Her courage, grace and determination in fighting CF and living life to its fullest were - and
always will be - an inspiration. The Cody Dieruf Benefit Foundation was established in 2006 to
carry on Cody’s beautiful legacy by providing local support to those fighting CF. This
Foundation is reaching out to families who live with the same disease that took Cody’s life.
Functioning of the CDBF
The CDBF relies upon a heavy volunteer base, and therefore currently has no paid employees.
Cystic Fibrosis
Cystic Fibrosis is an inherited chronic disease that primarily affects the lungs and digestive
system. A defective gene causes the body to produce unusually thick, sticky mucus that clogs the
lungs and leads to life-threatening lung infections. Over time, these infections cause permanent
and progressive lung damage which often necessities a double-lung transplant. The stress CF
places on the lungs over time also results in other medical problems, including heart failure.
Daily CF treatments consist of respiratory therapy, exercise, chest percussion, and inhaled
mucolitics and antibiotics. CF patients also undergo frequent hospitalizations from one to three
weeks at a time where IV antibiotics are administered and the patient’s health is “tuned-up.” In
addition to damaging the lungs, CF also prevents the pancreas from digesting food properly,
leading to under-nourishment. Those with CF must take dozens of enzymes each and every time
they eat to enable their bodies to absorb necessary nutrients from their food.
Program
The Just Breathe program assists local CF families by relieving the financial burdens of CF. This
program covers any out-of-pocket expenses including co-pays, medications, and durable medical
equipment, as well as exercise classes and educational and cultural opportunities to enrich the
lives of those fighting CF. The largest amount of funding in the program is for reimbursement for
clinic expenses. Due to our remote location and the unavailability of specialized CF care in our
community, all the CDBF families must travel to Billings and Denver for frequent medical
appointments an hospitalizations. The Foundation reimburses families for gas, lodging, food,
and other expenses associated with these appointments and hospitalizations. The Just Breathe
Program is the core program of the CDBF and has been funded solely by the support of the
community through local fundraisers and personal donations.
Northwestern Energy – Application for Donation
1. Cody Dieruf Benefit Foundation (CDBF)
2. P.O. Box 6044, Bozeman, MT 59771
3. (406) 581-9002
4. Ginny Dieruf, Executive Director
5. Federal Tax ID# 20-4498266
6. The Foundation’s purpose is health and human services.
7. The Foundation’s geographic area includes Bozeman, Montana and all communities
within a 100 mile radius of Bozeman. Bozeman and the surrounding communities
consists of most of these families. The Foundation’s long-term vision includes expanding
the Foundation’s geographic area to include all of Montana.
8. The only other known organization that assists those with Cystic Fibrosis in our area is
the National Cystic Fibrosis Foundation (CFF), whose reach is nationwide. The CFF
focuses primarily on nationwide medical research and development of new drug therapies
for Cystic Fibrosis, so although the population it serves is similar its mission and purpose
is quite different from the CDBF, which provides direct financial and emotional support
to local CF families.
9. See attached “Just Breathe” Program Proposal.
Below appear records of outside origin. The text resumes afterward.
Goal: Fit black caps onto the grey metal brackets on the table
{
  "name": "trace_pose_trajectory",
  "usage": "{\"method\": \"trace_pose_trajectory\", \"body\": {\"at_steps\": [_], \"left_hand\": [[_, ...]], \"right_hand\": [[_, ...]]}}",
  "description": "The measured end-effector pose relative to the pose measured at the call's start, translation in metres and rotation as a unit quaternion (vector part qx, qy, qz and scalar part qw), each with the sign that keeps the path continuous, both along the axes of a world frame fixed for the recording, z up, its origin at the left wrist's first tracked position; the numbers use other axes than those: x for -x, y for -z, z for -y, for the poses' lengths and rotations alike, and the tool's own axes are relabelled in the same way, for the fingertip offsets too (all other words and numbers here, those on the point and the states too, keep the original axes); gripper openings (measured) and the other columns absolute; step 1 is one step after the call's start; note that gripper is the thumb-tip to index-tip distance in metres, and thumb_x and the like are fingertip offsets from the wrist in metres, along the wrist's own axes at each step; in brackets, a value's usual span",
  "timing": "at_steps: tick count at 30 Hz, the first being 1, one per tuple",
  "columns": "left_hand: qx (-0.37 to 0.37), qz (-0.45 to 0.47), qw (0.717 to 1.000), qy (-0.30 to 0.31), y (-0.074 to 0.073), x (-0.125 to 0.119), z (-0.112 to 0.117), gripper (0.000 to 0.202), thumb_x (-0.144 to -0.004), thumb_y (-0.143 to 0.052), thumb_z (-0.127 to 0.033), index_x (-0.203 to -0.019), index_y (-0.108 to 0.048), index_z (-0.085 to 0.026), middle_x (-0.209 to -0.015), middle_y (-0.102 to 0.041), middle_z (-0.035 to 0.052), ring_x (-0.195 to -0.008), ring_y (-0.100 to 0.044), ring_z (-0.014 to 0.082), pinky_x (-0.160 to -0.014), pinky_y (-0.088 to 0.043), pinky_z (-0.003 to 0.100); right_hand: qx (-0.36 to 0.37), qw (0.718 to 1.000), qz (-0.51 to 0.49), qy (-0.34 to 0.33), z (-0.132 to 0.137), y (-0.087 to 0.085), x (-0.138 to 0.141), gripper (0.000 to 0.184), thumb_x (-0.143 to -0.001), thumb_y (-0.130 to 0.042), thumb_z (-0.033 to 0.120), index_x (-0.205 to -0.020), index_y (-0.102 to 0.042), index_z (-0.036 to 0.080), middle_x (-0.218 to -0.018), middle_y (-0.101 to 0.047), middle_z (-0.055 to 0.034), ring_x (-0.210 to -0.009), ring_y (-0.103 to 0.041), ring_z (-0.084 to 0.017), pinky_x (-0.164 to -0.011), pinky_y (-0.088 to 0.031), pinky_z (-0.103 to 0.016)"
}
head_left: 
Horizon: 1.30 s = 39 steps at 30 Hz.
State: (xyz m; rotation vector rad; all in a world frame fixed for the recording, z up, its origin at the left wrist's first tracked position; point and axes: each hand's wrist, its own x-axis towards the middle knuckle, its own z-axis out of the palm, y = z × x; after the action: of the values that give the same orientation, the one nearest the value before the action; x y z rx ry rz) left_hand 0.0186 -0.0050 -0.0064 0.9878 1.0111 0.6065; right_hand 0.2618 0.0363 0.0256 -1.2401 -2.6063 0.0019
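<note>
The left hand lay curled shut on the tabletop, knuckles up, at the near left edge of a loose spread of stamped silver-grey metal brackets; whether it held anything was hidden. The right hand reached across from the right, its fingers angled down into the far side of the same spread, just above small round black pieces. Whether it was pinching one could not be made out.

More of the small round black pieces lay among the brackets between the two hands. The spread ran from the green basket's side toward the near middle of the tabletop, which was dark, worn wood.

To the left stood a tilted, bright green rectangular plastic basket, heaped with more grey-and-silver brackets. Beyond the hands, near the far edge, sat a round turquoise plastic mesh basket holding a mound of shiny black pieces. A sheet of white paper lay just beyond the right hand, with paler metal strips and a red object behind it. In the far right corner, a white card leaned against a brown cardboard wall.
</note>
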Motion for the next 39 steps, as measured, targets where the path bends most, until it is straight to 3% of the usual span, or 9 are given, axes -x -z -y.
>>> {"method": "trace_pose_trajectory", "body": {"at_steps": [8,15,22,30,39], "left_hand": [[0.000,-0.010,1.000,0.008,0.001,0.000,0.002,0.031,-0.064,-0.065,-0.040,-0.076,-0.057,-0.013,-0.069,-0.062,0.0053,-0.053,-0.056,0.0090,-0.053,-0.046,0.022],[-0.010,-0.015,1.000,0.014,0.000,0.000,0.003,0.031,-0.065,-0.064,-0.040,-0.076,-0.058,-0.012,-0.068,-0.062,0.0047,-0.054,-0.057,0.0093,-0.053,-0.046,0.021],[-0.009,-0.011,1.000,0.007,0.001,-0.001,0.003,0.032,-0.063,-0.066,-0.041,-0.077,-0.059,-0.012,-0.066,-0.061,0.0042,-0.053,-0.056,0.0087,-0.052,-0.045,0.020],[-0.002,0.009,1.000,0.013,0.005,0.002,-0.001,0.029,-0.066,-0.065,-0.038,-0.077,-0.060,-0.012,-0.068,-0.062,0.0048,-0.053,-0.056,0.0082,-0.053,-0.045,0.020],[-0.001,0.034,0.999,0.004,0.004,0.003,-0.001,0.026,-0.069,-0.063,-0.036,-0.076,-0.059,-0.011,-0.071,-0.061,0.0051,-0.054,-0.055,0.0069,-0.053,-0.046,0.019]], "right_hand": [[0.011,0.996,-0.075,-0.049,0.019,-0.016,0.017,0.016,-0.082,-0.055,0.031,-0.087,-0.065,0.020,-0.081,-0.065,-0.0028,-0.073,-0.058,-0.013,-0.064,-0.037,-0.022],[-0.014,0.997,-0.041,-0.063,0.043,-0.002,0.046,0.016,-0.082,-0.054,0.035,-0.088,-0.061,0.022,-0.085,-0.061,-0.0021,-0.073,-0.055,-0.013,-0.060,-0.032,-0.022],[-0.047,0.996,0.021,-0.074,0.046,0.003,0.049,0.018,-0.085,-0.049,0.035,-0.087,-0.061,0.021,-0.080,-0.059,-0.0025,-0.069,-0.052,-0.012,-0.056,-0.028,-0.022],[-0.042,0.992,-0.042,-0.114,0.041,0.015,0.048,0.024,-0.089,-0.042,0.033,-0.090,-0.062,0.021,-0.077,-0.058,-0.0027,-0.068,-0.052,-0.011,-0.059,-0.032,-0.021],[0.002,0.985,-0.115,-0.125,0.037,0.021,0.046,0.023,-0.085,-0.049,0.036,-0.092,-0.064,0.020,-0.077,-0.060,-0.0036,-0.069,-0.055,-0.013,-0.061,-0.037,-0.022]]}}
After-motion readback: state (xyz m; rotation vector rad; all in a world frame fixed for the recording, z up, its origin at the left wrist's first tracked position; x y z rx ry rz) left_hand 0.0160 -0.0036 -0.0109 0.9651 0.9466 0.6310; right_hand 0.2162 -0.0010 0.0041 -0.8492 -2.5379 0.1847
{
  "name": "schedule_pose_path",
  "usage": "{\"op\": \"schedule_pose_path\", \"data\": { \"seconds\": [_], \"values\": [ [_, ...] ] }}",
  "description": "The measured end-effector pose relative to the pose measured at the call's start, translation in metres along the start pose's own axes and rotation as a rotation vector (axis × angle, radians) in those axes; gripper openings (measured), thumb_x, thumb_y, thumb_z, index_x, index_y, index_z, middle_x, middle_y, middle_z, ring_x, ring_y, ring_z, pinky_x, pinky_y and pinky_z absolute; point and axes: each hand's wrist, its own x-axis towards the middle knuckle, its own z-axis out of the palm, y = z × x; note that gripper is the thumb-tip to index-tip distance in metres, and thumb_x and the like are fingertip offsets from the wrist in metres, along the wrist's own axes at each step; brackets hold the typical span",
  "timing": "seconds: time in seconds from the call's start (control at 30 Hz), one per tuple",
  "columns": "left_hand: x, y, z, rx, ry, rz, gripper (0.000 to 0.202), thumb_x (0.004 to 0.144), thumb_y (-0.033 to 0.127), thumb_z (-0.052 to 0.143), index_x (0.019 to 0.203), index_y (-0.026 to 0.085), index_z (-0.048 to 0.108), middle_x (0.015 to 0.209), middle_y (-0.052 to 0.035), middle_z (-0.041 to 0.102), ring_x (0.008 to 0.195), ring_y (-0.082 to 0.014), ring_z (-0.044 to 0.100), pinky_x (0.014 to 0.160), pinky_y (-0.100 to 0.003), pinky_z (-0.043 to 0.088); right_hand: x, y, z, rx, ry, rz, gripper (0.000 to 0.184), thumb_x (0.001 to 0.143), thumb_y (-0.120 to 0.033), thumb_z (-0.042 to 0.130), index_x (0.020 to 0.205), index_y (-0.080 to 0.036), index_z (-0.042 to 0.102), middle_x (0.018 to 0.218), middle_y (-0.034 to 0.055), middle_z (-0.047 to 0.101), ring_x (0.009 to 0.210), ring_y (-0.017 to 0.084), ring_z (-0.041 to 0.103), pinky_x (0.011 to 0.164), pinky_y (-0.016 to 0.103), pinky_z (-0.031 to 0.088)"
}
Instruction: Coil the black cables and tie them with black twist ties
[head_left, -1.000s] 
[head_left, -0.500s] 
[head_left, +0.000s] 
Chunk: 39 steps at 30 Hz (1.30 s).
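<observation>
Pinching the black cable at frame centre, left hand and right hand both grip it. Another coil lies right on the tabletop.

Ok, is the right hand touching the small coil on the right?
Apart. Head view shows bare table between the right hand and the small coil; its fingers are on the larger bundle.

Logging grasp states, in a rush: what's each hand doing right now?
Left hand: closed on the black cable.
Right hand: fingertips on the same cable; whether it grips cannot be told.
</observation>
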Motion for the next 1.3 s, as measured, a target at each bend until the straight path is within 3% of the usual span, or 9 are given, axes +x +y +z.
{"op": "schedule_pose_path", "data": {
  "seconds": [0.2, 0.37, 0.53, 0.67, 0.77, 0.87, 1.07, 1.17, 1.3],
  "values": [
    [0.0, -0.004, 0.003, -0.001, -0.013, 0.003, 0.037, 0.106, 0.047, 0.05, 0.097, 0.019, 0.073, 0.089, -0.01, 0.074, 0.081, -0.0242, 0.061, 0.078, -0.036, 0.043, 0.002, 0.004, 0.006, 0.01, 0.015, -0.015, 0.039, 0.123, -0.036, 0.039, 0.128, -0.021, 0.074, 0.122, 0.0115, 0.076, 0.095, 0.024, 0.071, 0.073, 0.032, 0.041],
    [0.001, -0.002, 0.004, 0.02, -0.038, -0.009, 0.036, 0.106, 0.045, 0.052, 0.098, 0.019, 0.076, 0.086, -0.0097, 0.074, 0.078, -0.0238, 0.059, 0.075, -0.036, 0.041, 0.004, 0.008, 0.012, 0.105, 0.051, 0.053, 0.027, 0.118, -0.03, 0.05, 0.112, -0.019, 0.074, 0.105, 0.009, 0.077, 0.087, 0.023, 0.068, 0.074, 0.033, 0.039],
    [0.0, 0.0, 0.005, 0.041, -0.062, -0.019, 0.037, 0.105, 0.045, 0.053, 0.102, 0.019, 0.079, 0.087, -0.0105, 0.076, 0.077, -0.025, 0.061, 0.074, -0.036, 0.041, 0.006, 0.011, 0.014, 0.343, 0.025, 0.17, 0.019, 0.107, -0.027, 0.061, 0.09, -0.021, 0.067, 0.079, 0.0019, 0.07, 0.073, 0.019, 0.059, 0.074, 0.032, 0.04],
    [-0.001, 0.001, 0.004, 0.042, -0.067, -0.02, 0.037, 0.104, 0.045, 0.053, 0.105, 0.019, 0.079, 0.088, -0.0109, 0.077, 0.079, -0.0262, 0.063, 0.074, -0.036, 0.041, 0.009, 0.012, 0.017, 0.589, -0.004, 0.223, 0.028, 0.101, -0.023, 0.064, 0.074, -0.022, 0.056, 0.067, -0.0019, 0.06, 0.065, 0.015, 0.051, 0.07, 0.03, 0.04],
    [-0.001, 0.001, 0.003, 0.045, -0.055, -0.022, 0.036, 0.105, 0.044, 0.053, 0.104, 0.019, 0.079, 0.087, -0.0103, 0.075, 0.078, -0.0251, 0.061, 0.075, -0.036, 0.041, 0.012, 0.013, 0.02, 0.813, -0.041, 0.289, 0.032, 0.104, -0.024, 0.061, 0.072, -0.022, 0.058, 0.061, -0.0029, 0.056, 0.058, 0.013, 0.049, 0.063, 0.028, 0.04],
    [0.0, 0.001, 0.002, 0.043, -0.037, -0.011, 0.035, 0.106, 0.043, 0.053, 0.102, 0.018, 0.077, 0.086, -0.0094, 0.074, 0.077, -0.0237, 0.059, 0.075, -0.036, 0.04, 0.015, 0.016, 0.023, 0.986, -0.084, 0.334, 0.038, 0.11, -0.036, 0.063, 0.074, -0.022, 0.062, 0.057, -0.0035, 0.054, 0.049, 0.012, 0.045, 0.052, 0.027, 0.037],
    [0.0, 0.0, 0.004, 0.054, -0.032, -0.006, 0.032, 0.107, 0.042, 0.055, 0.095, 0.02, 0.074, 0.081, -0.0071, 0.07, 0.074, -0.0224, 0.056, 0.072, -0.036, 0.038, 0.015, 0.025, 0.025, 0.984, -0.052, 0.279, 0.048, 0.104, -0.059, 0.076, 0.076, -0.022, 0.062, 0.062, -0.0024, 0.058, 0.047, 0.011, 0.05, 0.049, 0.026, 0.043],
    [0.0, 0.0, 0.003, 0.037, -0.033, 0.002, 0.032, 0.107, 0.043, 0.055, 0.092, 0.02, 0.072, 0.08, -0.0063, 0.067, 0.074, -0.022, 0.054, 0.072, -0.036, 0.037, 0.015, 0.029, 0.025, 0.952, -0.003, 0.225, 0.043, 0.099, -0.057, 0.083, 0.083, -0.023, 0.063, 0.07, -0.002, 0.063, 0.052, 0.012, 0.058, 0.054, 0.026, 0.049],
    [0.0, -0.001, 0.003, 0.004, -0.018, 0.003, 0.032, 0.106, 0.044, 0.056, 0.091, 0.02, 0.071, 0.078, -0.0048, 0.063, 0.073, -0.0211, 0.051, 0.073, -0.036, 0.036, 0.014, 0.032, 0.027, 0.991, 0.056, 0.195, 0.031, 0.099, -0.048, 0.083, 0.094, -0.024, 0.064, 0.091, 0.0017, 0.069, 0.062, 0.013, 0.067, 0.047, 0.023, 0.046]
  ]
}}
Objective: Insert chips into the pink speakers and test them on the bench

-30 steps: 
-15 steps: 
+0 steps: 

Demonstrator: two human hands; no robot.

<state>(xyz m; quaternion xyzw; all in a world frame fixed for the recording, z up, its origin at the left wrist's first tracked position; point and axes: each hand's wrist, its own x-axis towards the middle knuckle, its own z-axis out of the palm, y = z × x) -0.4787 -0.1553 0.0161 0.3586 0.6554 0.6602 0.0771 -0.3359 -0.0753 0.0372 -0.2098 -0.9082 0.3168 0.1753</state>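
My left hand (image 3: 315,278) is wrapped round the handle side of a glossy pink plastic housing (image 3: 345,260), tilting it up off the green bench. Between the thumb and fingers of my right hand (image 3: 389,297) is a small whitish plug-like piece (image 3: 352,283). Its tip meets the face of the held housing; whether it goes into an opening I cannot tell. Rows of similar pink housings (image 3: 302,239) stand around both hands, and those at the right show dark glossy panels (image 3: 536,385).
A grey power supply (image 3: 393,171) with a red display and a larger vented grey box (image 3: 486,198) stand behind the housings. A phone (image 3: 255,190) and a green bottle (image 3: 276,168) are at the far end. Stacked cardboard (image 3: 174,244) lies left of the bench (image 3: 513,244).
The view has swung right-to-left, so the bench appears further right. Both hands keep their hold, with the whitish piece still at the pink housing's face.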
10. Cystic Fibrosis is a progressive disease that currently has no cure. As such, as a CF
patient ages more intensive medical intervention is required and travel for
hospitalizations become more frequent. Additionally, CF often leads to a necessary
double-lung transplant which, even when the cost of the transplant itself is substantially
covered by insurance, necessitates additional, exorbitant out-of-pocket expenses to meet
insurance deductibles and for travel, lodging, and food costs for both the transplant and
the numerous pre and post-transplant medical visits. Transplants also require significant
time off work for parents or caregivers, which cause extreme financial burdens to most
families. For these reasons, and because new children are being born with CF every day,
there is no specified “timeline” for this ongoing and continual program. As such, our
goals for this program are to continue to support the current financial needs of our CF
families, while growing our medical fund reserves so that we are in a strong financial
position in the future to assist families in obtaining a life-saving transplant.
11.The majority of the funds in the Just Breathe Program go toward assisting local CF
families pay the costs of travel, lodging, and food for necessary medical appointments
and hospitalizations in Billings, Montana and in Denver, Colorado. Funds are also
granted to CF families to help cover the high cost of medical deductibles that must be met
each and every year, and for medications that insurance does not fully cover.
Additionally, because exercise is key to keeping CF patients as healthy as possible, the
Foundation supports activities that promote exercise and physical well-being such as
taekwondo, sports camps, gym memberships, and dance classes. The Foundation also
supports educational and cultural pursuits which enrich the lives of children and young
adults who struggle each day to be healthy and who, without a cure, are facing a
shortened life expectancy. These important extracurricular activities are often out of
reach for many CF families, who are struggling day to day to keep up with mounting
medical expenses, unpaid time off work for clinic visits and hospitalizations, and
household bills. As such, the Foundation strives to ease the financial burdens on CF
families and provide an avenue for those with CF to engage in activities that promote
their health and general well-being.
12. The Foundation currently serves 17 families and 19 individuals with CF in the Gallatin
Valley and surrounding communities. Each of these families struggles daily with keeping
their loved ones healthy and meeting the financial challenges presented by CF. It is not
so much the number that we serve as it is the lives, as this disease has no cure. As stated
above, this need is continual and growing due to the progressive nature of cystic fibrosis.
In addition, there is currently one young man in our area of service that is nearing the
need for a double lung transplant.
13. $30,000 to $35,000.
14.
15.
16. NWE has paid for sponsor table at our last 8th Annual Live and Silent Auction and also
in the past has sent us $500.00 donation.
17.The CDBF and the Just Breathe Program is funded almost exclusively by the support of
the community through local fundraisers and public donations.
18. The Foundation has not received past support from the United Way, and does not have
any current plans to request such support.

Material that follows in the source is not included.